What Lagos needs is not only more trucks but a fundamental shift in perception. Waste has economic value, and if properly managed, it can become wealth. Plastics, paper, cardboard, and metals all have market value. In some regions, recycled paper is even more expensive than virgin paper. Metals, especially, tell a compelling story of value.
Historically, abandoned vehicles littered Lagos in the late 1990s. By the mid-2000s, scrap dealers began collecting these materials, leading to a thriving recycling industry. Today, scrap metal is so valuable that railings are stolen for resale. Aluminum cans are rarely discarded because people recognize their worth. This change in behavior was driven by the visibility of value.

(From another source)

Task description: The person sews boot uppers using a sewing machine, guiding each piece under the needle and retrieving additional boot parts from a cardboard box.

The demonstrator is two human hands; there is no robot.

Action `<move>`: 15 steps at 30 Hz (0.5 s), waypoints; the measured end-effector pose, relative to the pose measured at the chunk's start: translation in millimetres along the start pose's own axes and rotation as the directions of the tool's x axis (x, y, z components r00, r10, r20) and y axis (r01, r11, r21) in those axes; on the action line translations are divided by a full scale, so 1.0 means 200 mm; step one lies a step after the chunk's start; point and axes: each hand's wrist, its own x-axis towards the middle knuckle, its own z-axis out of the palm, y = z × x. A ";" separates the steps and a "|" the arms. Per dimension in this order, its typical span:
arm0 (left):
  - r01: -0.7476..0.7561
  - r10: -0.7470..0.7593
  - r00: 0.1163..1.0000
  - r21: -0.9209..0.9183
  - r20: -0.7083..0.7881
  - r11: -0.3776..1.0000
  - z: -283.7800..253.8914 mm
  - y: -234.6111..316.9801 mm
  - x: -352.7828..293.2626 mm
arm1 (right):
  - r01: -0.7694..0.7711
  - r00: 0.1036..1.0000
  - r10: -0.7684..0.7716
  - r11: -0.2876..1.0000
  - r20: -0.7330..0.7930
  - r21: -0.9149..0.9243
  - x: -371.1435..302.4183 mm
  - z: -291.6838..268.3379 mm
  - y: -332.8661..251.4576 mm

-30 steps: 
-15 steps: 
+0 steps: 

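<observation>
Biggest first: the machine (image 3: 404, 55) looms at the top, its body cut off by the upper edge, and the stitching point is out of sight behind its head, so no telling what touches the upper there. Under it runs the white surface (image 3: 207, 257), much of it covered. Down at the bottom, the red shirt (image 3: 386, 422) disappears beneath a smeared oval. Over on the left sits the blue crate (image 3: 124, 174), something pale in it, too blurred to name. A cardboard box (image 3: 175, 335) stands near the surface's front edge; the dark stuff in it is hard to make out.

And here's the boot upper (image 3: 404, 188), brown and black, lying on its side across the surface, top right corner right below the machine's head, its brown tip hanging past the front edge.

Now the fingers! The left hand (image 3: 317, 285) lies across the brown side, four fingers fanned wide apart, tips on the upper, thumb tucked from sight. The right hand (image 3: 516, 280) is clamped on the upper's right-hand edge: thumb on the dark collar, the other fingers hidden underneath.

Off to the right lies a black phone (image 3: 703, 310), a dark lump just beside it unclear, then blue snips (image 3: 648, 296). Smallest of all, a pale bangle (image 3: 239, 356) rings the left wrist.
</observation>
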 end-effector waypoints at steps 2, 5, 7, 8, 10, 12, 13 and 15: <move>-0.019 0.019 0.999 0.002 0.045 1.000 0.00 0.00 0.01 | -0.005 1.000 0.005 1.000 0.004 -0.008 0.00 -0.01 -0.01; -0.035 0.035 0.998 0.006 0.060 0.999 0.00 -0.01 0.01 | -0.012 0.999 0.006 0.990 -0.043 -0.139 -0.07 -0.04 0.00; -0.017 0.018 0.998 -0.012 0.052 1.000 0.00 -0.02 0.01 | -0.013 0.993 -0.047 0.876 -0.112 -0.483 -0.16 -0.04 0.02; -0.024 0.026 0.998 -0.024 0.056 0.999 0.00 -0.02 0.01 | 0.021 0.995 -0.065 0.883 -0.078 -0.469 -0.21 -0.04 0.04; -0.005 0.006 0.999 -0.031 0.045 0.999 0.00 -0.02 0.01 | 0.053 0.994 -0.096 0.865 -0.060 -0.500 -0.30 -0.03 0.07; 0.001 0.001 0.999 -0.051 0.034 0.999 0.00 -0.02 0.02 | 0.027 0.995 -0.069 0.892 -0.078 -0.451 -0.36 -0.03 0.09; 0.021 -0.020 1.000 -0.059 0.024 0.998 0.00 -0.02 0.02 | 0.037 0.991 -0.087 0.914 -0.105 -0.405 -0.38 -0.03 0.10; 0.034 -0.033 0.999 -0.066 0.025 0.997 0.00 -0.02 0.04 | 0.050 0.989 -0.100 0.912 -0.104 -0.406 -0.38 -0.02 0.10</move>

LAWMA’s projection that Lagos needs about 2,000 compactor trucks, with 1,000 for daily operations and another 1,000 as backup, makes sense given the scale of the challenge. The plan to introduce 100 CNG trucks in 2026, followed by 200 to 250 annually, signals long-term thinking in public service. Equally important is the proposed statewide enumeration and automated billing system, which aims to formalize household data, ensure proper billing, and verify service delivery before paying PSP operators.
This approach addresses a key issue: trust. Residents are willing to pay for services, but they are unwilling to pay for failure. The termination of 22 underperforming PSP operators in 2025 is a clear signal that inefficiency will no longer be tolerated. Waste management is not charity; it is a service with clear expectations.
The planned rollout of 500 mobile compactor tricycles by mid-2026 also reflects an understanding of Lagos’ physical reality. Many communities are inaccessible to large trucks due to narrow roads and informal layouts. Pilot schemes in areas like Ibeju-Lekki have shown that smaller, flexible solutions can work—and even create structured employment opportunities for local cart pushers.
Indiscriminate waste dumping has far-reaching consequences beyond just visual pollution. It increases costs, harms ecosystems, and negatively impacts communities near dumpsites. One such site near a major hospital and a nursing school had to be shut down due to public health concerns, creating short-term disposal challenges elsewhere.
This experience underscores a critical truth: waste must stop growing unchecked. Lagos’ geography further complicates this issue. With 22% of its area covered by water and a high groundwater table, the feasibility of new landfill sites is severely limited. Sustainable waste management is not just a goal—it is an unavoidable necessity.
About 90% of what Lagosians throw away has economic value. If sorted at source, collected efficiently, and channeled into existing recycling industries, waste can become wealth. Experts estimate that Lagos’ waste economy could be worth up to $2.5 billion if properly harnessed. This is not theoretical—it is a survival strategy.
LAWMA’s vision—cleaner trucks, smarter billing, stricter enforcement, and a decisive shift toward recycling—offers Lagos a narrow but real path forward. However, no policy can succeed without behavioral change. Governments must deliver reliable services, citizens must comply, and operators must perform.
Cleaning Lagos is no longer optional. It is a defining test of whether Africa’s largest city can match its ambition with discipline and whether it is finally ready to treat waste not as a burden, but as an opportunity.